Thus, our interactions with everyday objects are multisensory, even if we do not consciously realize that fact. Arguably, although the sense of hearing is the first to develop in the womb, it is often the sense we overlook in solitary pursuits such as reading. Nevertheless, every human action occurs within a soundscape, much like they take place within a landscape. A soundscape is “an environment of sound with emphasis on the way it is perceived and understood by the individual, or by a society. It thus depends on the relationship between the individual and any such environment” (Handbook for Acoustic Ecology, 1978). Like landscapes, soundscapes must be considered in context and in relation to multisensory experience.
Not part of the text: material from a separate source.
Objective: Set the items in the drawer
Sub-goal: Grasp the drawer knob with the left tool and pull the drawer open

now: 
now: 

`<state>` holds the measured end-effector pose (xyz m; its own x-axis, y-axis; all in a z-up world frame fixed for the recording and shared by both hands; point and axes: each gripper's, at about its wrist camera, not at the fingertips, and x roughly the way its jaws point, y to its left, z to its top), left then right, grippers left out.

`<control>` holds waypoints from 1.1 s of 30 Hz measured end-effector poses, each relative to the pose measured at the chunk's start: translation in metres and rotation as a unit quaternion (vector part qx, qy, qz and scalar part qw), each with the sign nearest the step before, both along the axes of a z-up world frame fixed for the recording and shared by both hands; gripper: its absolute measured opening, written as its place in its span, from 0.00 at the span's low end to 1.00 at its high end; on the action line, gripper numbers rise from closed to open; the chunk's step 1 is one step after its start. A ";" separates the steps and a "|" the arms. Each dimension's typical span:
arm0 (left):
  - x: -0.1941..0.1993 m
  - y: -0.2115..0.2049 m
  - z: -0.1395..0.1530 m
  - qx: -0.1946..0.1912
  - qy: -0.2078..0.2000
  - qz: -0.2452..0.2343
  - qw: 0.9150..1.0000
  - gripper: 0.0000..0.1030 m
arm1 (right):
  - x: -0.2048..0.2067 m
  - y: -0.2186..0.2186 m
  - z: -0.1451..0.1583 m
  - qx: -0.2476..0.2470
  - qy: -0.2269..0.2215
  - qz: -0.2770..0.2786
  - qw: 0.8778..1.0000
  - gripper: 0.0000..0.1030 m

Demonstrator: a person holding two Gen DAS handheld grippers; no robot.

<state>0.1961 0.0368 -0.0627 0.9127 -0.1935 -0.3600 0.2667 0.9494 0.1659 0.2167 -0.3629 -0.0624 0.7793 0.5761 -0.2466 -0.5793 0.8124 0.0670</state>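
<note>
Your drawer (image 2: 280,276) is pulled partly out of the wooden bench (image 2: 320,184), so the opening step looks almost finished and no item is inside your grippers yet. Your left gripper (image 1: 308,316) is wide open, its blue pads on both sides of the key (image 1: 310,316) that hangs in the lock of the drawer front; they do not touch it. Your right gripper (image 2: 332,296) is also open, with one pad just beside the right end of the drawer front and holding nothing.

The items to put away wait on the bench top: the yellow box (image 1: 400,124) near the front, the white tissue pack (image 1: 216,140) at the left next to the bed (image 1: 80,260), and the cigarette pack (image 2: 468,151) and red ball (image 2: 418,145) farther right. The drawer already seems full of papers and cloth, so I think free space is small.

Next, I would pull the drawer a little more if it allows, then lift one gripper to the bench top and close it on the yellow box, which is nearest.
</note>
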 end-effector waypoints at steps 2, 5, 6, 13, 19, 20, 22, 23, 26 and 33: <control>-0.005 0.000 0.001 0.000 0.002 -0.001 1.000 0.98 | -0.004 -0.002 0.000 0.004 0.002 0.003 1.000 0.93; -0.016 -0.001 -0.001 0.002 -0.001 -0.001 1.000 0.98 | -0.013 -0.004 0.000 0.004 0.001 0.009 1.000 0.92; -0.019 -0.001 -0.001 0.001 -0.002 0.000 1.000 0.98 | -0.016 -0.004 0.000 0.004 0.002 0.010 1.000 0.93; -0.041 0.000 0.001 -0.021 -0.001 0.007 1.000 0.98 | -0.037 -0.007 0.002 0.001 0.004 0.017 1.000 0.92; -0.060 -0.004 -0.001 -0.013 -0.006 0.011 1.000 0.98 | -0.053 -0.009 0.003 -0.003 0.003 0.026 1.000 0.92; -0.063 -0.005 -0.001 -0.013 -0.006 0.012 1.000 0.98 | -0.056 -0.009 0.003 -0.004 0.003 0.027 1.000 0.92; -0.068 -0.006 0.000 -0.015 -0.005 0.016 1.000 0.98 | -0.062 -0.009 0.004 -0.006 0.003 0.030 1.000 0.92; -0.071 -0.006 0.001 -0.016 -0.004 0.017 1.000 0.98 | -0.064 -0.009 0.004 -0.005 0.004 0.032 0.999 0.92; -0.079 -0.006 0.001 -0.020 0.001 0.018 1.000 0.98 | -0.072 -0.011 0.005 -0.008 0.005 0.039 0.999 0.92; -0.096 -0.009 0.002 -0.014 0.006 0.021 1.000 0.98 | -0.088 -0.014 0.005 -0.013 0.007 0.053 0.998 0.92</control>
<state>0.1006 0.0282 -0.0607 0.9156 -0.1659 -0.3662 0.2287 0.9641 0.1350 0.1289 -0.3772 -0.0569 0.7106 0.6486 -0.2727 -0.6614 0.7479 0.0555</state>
Fontaine des Mers, France, Image by Flickr User Daniel Mennerich
In particular, audio-visual interactions have been shown to have an effect on soundscape perception. Soundscape design elements reflect this concern. For example, a plan might include adding fountains, both as a noise control element and as a deliberate introduction of a soothing sonic feature. At the same time, fountains are a managed version of a natural element (water) that incorporate certain visual effects (e.g. reflective space and sparkling sunlight) creating textured and appealing landscapes. How the element is introduced into the environment has an effect on the perception (and appreciation) of the space. Furthermore, the touch of cool, clean water can supplement the overall impression, heightening the soothing effect initiated by the tinkling sound of the moving water. This is an audiotactile experience; that is, sounds connected with the sense of touch, an ecological system that combines the haptic and the aural.
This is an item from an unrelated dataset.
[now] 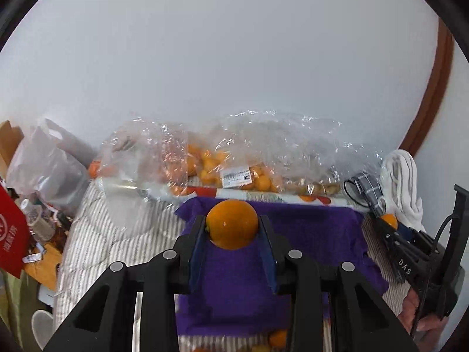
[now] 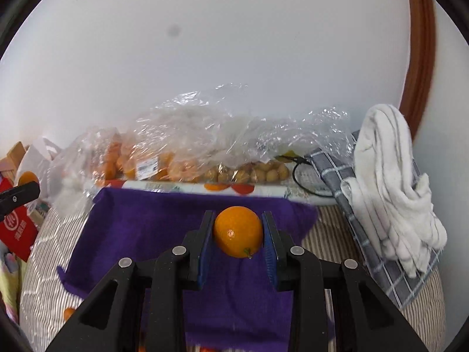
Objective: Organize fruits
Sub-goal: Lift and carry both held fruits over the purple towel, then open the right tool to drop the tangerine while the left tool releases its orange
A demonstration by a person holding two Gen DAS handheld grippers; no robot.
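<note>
- Left gripper (image 1: pixel 231 228) clamps an orange (image 1: pixel 231 224) between its blue pads, holding it above the purple cloth (image 1: pixel 307 234).
- Right gripper (image 2: pixel 238 231) likewise pinches a second orange (image 2: pixel 238 231), stem end toward the camera, over the same cloth (image 2: pixel 140 223).
- Beyond the cloth, clear bags (image 1: pixel 205 158) of small orange fruit lie along the white wall (image 1: pixel 234 58); a bag of pale brown fruit (image 2: pixel 249 171) sits just right of them.
- White towel (image 2: pixel 390 176) lies on a grey checked cloth (image 2: pixel 366 234) at the right.
- Loose small orange fruit (image 1: pixel 277 337) rests at the cloth's near edge on the striped cover (image 1: pixel 96 234).
- Red bag (image 1: pixel 11 234) sits at far left.
</note>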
Although the field of audiotactile integration has been somewhat dormant in the biological sciences since Paul von Schiller suggested back in 1932 that sounds, especially patterned noises, could affect tactile perception of roughness, recently some researchers have conducted experiments that test audiotactile qualities of materials. Several have suggested that these results might be synthetic—that is, the impact the sounds have modulate the haptic perception of the material being touched. For the most part, there seems to be connections between the perceptions of the sounds involved in touch and the perceptions of the stiffness of material. However, one study demonstrates that synchronized movements and sounds can affect the perception of the subject’s own skin. Suffice it to say, then, that sounds and texture and material quality are linked, both physically and perceptively.
Although humans rarely display deliberate awareness of audiotactile interaction, both auditory and haptic stimulation share similar temporal and psychological patterns in human consciousness. This connection would have perhaps been even more true in the Middle Ages than it is now, since the context of parchment and manuscript production and consumption was more immediately personal than paper production and reading is today.
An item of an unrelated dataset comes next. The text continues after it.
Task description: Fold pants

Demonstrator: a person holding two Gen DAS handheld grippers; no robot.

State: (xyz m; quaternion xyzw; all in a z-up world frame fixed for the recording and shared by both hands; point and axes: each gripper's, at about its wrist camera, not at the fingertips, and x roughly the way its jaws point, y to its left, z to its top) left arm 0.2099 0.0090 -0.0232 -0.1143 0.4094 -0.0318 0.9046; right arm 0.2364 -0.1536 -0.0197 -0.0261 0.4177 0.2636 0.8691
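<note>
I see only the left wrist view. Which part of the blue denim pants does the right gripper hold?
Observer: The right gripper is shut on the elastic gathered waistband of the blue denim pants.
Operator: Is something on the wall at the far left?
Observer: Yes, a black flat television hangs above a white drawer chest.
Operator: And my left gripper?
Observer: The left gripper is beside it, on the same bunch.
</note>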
To understand both the historicizing of the senses and the impact of shifting modes of literacy, it is possible to recreate some of the former immediacy of parchment production. During the summer of 2015, I participated in a National Endowments for the Humanities Seminar on Manuscript Materiality. This occasion provided me with the opportunity to make a manuscript page replica, starting from the “ground up” with the creation of parchment. We also studied theory, page layout, and other material circumstances, allowing us to really think about how people—both medieval and modern—engage with manuscripts using their senses. Elsewhere I have discussed the sense of touch. Here, I want to extend that discussion to include the sense of hearing; that is, I will focus on the sounds of parchment-making and parchment-reading, as activated through touching.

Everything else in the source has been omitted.